Like violence, then, adultery begins by denying the humanity of the other—by refusing empathy. By reading the Bible this way, not narrowing and restricting the texts but broadening and deepening them, Jesus reads like the rabbis before and after him.
On the other hand, the Torah permits divorce. Deuteronomy 24:1-4 states that if a man finds “something inappropriate about her” (Deut 24:1 NRSV; the Hebrew is ‘erwah dabar, that is “a shameful thing”), he may divorce his wife. The rabbis debate what “something inappropriate” means. For example, Rabbi Shammai concludes that ‘erwah dabar means adultery, while Rabbi Hillel says, “If she burns the meat in the pan, you may divorce her.” Still, all the rabbis accept the legitimacy of divorce.
But Jesus thinks differently. In first-century Palestine, women could not own property. Divorced women could then be left homeless and hungry, unable to care for themselves or for their children. Jesus recognizes that what is permissible is not necessarily good—let alone God’s best. He therefore rejects divorce, except (like his near-contemporary Rabbi Shammai) when the relationship is already broken by unfaithfulness.
What does this mean for our own time? Does Jesus’ rejection of divorce and remarriage hold for us today? My own denomination, the United Methodist Church, recognizes divorce, and permits clergy to perform marriages for divorced persons. Is this wrong? I have many dear friends and members of my family who are divorced and have remarried; some are pastors themselves. Should I tell them that their marriages are invalid, or their children are illegitimate?

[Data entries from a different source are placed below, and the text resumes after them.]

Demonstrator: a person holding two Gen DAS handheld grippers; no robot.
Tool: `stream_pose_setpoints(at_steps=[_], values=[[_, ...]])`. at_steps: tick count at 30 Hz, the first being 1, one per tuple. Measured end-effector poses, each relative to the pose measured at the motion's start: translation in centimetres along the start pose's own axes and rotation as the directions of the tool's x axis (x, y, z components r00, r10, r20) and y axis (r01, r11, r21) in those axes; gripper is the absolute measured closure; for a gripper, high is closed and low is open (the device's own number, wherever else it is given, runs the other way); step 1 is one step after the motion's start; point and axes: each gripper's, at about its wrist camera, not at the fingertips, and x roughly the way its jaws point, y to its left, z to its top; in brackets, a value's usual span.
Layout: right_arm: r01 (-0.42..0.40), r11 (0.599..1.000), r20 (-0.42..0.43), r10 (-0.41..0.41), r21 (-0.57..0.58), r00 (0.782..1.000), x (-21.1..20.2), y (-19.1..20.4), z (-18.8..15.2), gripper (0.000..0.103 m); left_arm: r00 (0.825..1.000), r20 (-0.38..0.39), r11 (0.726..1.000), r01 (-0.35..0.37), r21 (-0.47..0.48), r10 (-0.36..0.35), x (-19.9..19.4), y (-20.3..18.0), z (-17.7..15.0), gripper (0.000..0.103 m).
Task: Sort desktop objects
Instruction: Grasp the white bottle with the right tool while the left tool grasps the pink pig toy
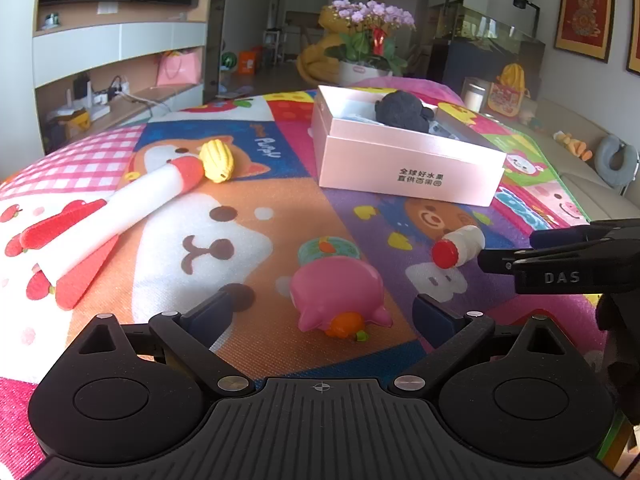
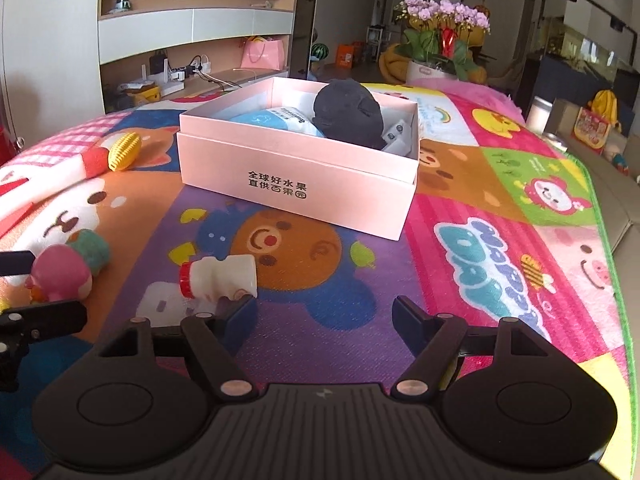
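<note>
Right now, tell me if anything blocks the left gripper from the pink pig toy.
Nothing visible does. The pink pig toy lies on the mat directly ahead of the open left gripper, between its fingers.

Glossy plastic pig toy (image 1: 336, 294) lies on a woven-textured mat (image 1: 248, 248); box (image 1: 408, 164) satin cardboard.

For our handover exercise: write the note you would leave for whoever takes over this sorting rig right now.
Left tongs: open, empty, around the pink plastic pig toy on the mat.
Right tongs: open, empty, beside the small white bottle with the red cap, lying on its side.
Done: black plush toy and blue-white packet in the pink cardboard box.
Left: pig, bottle, yellow ridged toy, white-and-red foam rocket.
</note>
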Motion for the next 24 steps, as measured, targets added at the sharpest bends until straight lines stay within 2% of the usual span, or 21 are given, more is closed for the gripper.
stream_pose_setpoints(at_steps=[5,12,13,15,16,22,24], values=[[-0.122,0.993,0.018,0.122,0.01,0.992,-0.8,0.5,0.2,0.028,1.0,0.0,1.0,0.0,0.0,0.0,0.0,0.0,0.0,0.003],[-0.167,0.985,0.012,0.168,-0.037,0.986,0.5,2.7,1.0,0.028,1.0,0.0,1.0,0.0,0.0,0.0,0.0,0.0,0.0,0.003],[-0.167,0.985,0.005,0.167,-0.038,0.986,0.8,2.9,1.1,0.031,1.0,0.0,1.0,0.0,0.0,0.0,0.0,0.0,0.0,0.003],[-0.179,0.983,-0.012,0.178,-0.04,0.984,1.0,3.1,1.2,0.056,1.0,0.0,1.0,0.0,0.0,0.0,0.0,0.0,0.0,0.003],[-0.188,0.982,-0.021,0.187,-0.037,0.982,1.0,3.2,1.2,0.06,1.0,0.0,1.0,-0.001,0.0,0.001,0.0,0.0,0.0,0.003],[-0.179,0.983,0.007,0.179,-0.03,0.984,-1.0,2.3,0.6,0.06,1.0,0.001,0.999,-0.027,0.031,0.027,0.1,-0.5,0.1,0.003],[-0.172,0.985,0.017,0.172,-0.028,0.985,-1.8,1.8,0.5,0.06,0.999,0.003,0.998,-0.032,0.049,0.032,0.2,-1.0,0.2,0.007]])
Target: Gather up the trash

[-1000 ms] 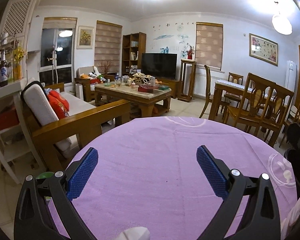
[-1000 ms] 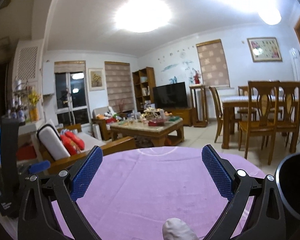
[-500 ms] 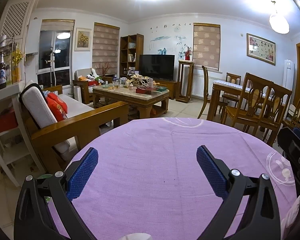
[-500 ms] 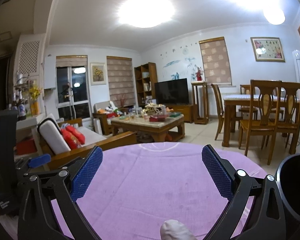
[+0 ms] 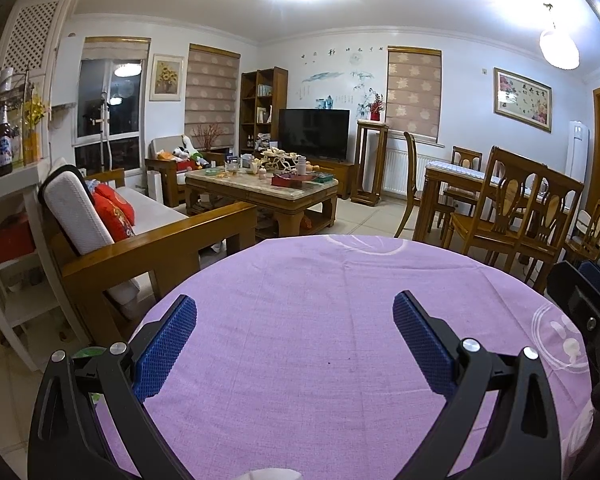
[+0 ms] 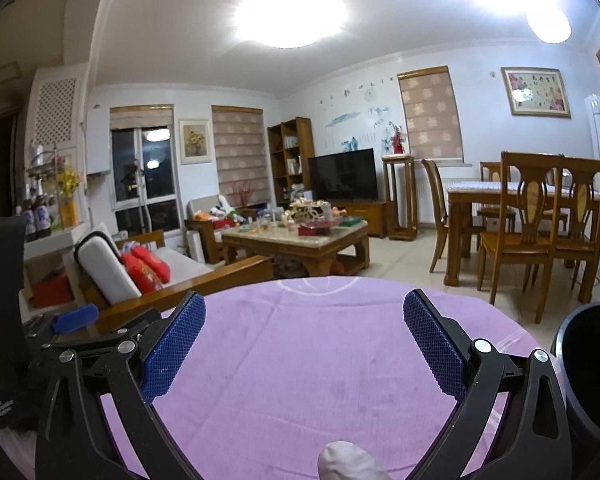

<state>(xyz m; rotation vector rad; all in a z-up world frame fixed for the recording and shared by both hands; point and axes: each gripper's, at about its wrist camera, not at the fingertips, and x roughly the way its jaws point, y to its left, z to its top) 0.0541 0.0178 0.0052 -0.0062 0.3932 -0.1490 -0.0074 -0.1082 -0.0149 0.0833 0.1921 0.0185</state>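
Observation:
A round table under a purple cloth point(image 5: 300, 360) fills the lower half of both views. My left gripper point(image 5: 295, 304) hovers open above it, with nothing between its blue pads. A white lump point(image 5: 268, 474), maybe crumpled paper, peeks in at the bottom edge, behind the fingertips. My right gripper point(image 6: 305, 302) is also open and empty over the cloth point(image 6: 300, 360). A pale crumpled wad point(image 6: 348, 462) lies at the bottom edge between its arms. A black bin point(image 6: 588, 368) stands at the right, just beyond the right finger.
The right gripper's body point(image 5: 588, 312) shows at the right edge, and the left gripper point(image 6: 60, 320) sits at the left. Beyond the table are a wooden sofa point(image 5: 148, 248), a cluttered coffee table point(image 5: 260, 192) and dining chairs point(image 5: 516, 216).
Both grippers stay open and almost still. The white lump in the left wrist view has slipped lower toward the frame edge, and the views have drifted slightly.

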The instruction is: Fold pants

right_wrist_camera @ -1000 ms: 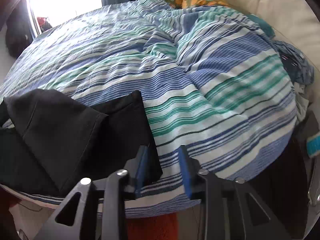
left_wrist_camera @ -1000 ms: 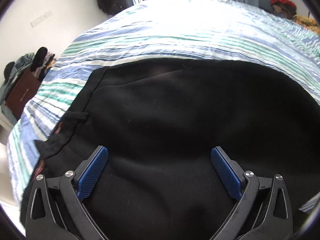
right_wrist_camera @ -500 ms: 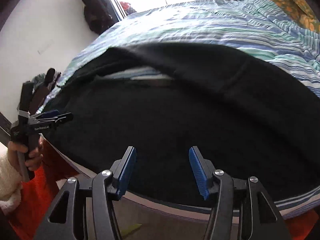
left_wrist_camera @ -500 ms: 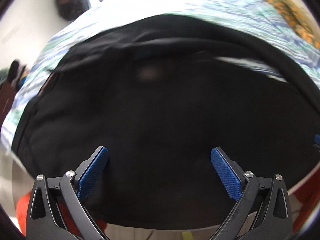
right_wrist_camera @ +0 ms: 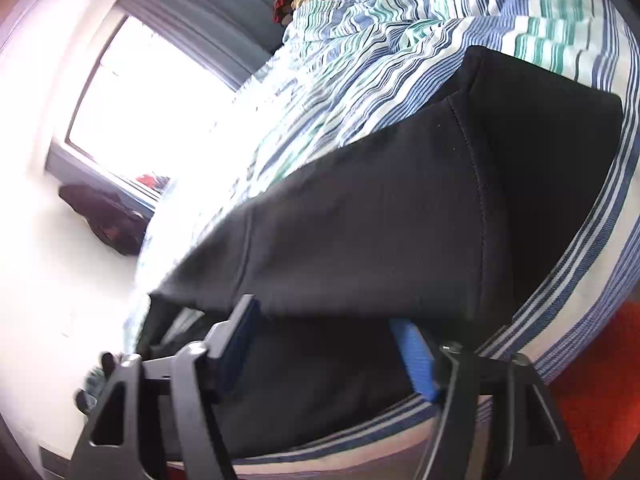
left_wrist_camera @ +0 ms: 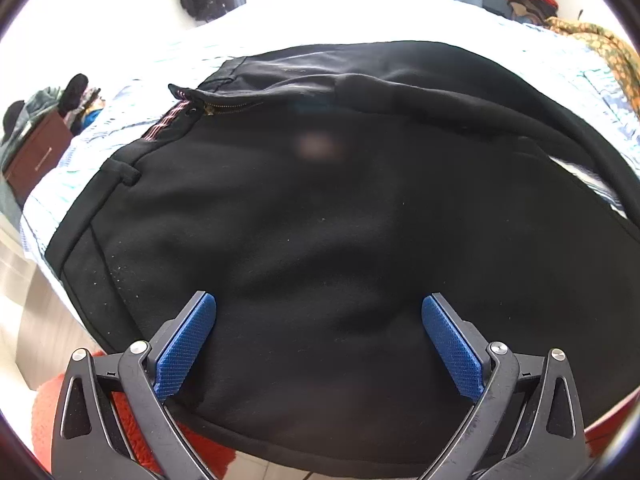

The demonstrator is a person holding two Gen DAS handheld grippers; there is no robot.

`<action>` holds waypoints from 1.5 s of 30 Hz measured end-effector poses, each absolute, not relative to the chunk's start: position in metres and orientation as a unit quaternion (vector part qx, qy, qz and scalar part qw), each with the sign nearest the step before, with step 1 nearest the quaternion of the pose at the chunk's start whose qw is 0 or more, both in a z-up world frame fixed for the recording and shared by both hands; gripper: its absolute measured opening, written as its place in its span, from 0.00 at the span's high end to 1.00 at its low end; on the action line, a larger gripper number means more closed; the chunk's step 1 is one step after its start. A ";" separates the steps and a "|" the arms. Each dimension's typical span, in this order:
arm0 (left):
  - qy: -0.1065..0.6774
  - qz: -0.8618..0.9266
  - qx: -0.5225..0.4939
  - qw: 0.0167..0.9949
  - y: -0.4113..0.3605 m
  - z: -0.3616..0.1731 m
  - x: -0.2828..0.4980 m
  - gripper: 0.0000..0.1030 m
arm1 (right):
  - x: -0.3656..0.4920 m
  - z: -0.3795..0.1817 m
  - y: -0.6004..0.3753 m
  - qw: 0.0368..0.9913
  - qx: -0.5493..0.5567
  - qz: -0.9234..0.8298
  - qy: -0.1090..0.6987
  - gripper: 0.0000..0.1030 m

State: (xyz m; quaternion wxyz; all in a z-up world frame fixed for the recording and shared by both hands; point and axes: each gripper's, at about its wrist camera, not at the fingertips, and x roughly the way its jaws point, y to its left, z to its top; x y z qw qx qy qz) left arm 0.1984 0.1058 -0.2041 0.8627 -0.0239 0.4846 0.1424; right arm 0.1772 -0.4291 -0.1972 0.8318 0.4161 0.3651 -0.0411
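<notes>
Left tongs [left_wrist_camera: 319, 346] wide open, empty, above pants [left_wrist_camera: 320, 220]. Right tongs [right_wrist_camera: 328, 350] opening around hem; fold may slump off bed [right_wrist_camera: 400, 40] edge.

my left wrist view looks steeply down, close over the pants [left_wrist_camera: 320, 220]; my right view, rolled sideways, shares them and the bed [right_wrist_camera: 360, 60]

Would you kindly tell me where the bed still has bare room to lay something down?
The striped bedspread lies bare beyond the black pants, toward the window and the orange patterned cloth. The near edge is crowded: the pants cover it to the rim.
</notes>
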 end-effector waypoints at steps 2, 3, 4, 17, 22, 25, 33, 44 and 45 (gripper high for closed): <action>0.483 0.148 -0.027 0.862 0.110 -0.202 0.198 0.00 | 0.178 -0.203 -0.435 0.816 0.454 -0.052 0.354 0.29; 0.482 0.152 -0.024 0.862 0.109 -0.203 0.197 0.00 | 0.177 -0.207 -0.438 0.806 0.478 -0.058 0.345 0.29; 0.481 0.155 -0.019 0.863 0.106 -0.203 0.200 0.00 | 0.177 -0.211 -0.440 0.800 0.494 -0.062 0.336 0.29; 0.487 0.146 -0.039 0.860 0.098 -0.181 0.207 0.01 | 0.167 -0.201 -0.466 0.833 0.418 -0.089 0.350 0.85; 0.478 0.059 -0.089 0.872 0.081 -0.131 0.274 0.01 | 0.150 -0.162 -0.467 0.866 0.394 -0.046 0.304 0.89; 0.500 0.006 -0.154 0.852 0.076 -0.125 0.336 0.01 | 0.141 -0.137 -0.463 0.886 0.367 -0.016 0.283 0.91; 0.535 -0.012 -0.218 0.816 0.064 -0.145 0.436 0.01 | 0.112 -0.100 -0.445 0.914 0.312 0.036 0.257 0.91; 0.503 -0.002 -0.352 0.789 0.106 -0.150 0.425 0.95 | 0.110 -0.116 -0.464 0.891 0.311 0.029 0.328 0.91; 0.493 -0.009 -0.350 0.796 0.106 -0.137 0.420 0.95 | 0.124 -0.121 -0.471 0.887 0.309 0.027 0.341 0.91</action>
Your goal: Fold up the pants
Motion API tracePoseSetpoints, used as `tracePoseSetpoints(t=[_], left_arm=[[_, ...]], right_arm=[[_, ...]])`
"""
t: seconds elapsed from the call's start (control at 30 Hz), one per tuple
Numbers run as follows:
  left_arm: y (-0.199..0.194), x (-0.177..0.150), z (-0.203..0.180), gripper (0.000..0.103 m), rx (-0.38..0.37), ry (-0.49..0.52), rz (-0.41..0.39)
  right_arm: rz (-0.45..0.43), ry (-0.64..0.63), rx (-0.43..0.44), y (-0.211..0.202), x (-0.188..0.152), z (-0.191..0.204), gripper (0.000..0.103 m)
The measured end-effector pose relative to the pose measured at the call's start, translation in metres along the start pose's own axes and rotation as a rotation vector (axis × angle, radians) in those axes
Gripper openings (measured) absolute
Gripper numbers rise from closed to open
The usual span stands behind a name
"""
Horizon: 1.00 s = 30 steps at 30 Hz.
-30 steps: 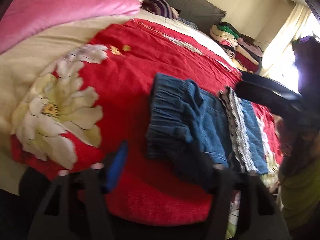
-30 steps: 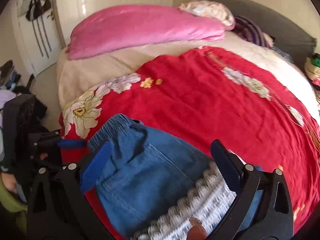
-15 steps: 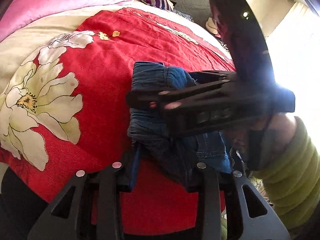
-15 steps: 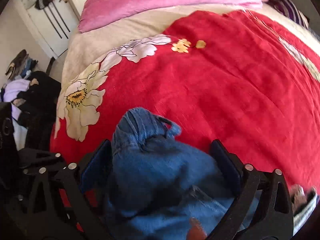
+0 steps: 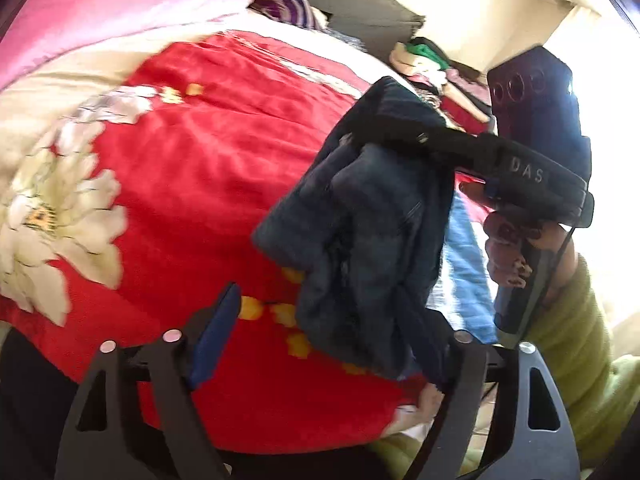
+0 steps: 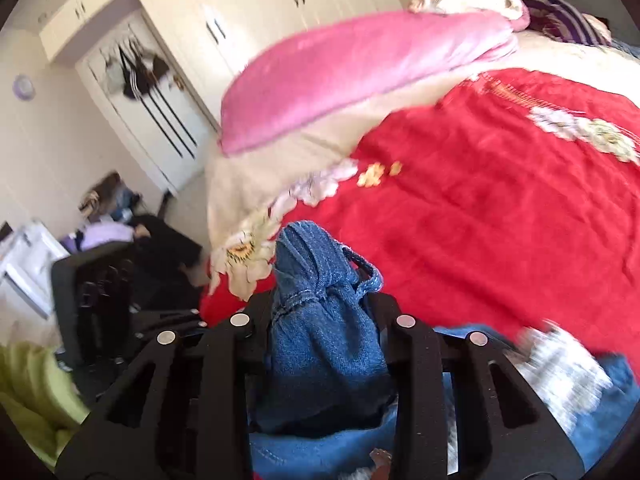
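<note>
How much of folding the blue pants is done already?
Partly done, it seems. The blue pants are bunched into a thick bundle, so some folding looks finished. Right now the right gripper has its jaws closing on that bundle and holds it above the red blanket, while the left gripper is opening, its jaws not pressing the cloth. Left: laying the bundle down flat and neat.

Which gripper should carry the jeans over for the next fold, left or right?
Right. The right gripper is closing on the bunched jeans and lifts them off the red blanket; the left gripper is opening, nothing pinched.
</note>
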<state>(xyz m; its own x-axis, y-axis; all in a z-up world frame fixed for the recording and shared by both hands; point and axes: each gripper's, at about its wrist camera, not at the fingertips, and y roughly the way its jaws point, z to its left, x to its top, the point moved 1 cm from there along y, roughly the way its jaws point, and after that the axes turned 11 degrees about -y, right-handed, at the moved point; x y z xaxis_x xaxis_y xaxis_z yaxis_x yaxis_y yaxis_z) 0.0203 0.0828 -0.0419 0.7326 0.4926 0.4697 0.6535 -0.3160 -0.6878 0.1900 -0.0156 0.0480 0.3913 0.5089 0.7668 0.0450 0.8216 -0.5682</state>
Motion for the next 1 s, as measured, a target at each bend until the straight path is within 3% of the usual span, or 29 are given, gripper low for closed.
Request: tracePoseSetpoints(t=[0.1,0.3,0.37,0.4,0.43,0.57,0.67,0.87,1.0], left_arm=[[0.011,-0.003,-0.013,0.086,-0.018,0.016,0.037],[0.039,-0.001,-0.038,0.087,-0.132,0.002,0.12],[0.047,0.001,-0.046,0.085,-0.206,-0.023,0.138],[0.048,0.001,-0.05,0.083,-0.226,-0.03,0.128],[0.046,0.001,-0.058,0.082,-0.244,-0.019,0.115],[0.038,-0.014,-0.096,0.082,-0.283,0.135,0.101],[0.047,-0.033,-0.121,0.083,-0.286,0.252,0.14],[0.082,-0.07,-0.135,0.085,-0.182,0.383,0.249],[0.059,-0.063,-0.136,0.085,-0.195,0.387,0.192]], right_arm=[[-0.039,-0.003,-0.018,-0.027,-0.006,-0.008,0.025],[-0.092,0.027,-0.015,-0.056,-0.021,-0.024,0.026],[-0.114,0.032,-0.011,-0.063,-0.026,-0.027,0.038],[-0.125,0.044,-0.023,-0.068,-0.028,-0.03,0.055],[-0.152,0.076,-0.041,-0.077,-0.033,-0.035,0.062],[-0.235,0.189,-0.159,-0.122,-0.067,-0.057,0.07],[-0.2,0.275,-0.293,-0.144,-0.106,-0.066,0.071],[-0.184,0.45,-0.268,-0.146,-0.164,-0.069,0.073],[-0.161,0.489,-0.311,-0.147,-0.174,-0.071,0.073]])
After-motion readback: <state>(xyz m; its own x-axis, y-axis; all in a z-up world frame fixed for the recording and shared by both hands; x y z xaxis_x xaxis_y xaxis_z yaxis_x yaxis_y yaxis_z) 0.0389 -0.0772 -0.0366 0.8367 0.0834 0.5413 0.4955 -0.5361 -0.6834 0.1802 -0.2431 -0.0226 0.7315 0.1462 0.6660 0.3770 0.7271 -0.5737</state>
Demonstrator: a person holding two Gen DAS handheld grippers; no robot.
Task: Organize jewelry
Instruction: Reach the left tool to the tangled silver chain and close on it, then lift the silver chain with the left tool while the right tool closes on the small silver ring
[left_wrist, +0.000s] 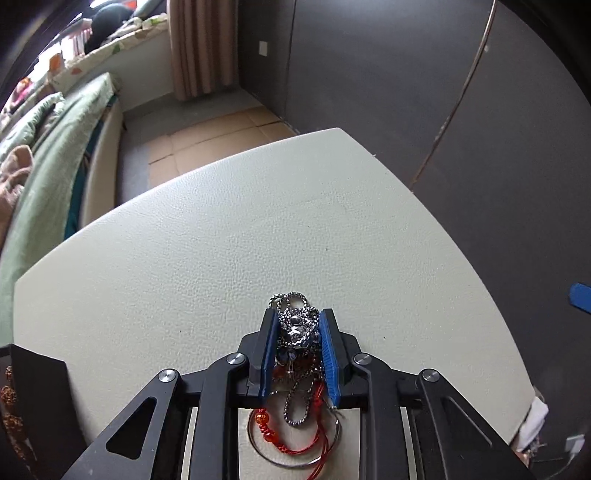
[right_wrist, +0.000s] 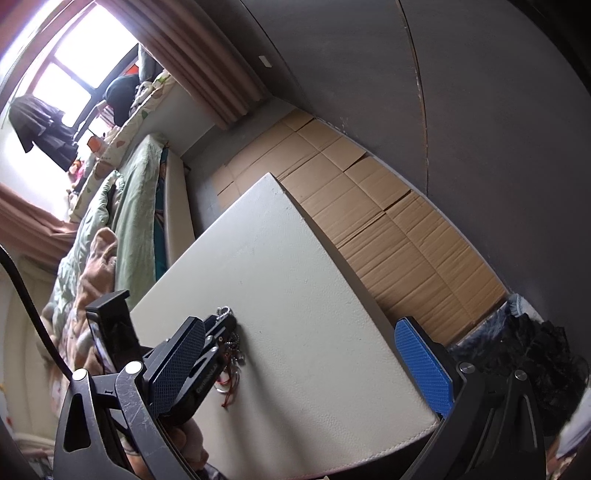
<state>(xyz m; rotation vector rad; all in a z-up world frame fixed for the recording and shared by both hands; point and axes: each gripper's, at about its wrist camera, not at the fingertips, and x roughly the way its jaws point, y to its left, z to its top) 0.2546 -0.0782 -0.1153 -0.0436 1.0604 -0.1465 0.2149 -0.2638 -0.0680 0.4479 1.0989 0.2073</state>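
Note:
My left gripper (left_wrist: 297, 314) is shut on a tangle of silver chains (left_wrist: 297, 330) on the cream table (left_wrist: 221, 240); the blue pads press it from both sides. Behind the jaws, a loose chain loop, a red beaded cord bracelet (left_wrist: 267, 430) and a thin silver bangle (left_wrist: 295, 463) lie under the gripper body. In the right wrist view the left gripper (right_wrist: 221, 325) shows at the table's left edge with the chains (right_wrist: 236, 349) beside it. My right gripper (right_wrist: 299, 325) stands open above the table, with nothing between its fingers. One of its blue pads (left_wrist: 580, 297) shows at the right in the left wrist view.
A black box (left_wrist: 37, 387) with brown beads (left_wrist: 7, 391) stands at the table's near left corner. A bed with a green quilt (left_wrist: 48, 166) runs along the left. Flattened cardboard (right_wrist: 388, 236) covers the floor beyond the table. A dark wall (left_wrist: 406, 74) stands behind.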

I don’t think so. Why should we read the Gospels narrowly and legalistically, when Jesus did not read his Bible in that way? If we want to read as Jesus read, we must look for how best to live out Jesus’ affirmation of faithfulness and commitment in marriage in our own context, rather than applying to his own words a legalism that Jesus rejects.
Jesus approaches each specific text of the Bible in the light of the highest ideals upheld in the whole of Scripture, seeking God’s intention and desire. Unlike Answers in Genesis, Jesus does not take the Bible literally. He takes the Bible seriously—and so must we. I suggest, friends, that we approach Scripture like those physicists responding to the unexpected results of Fermilab’s muon experiments: not assuming that we already know what the answers must be, but ready to learn, from the text and from the Holy Spirit, something new.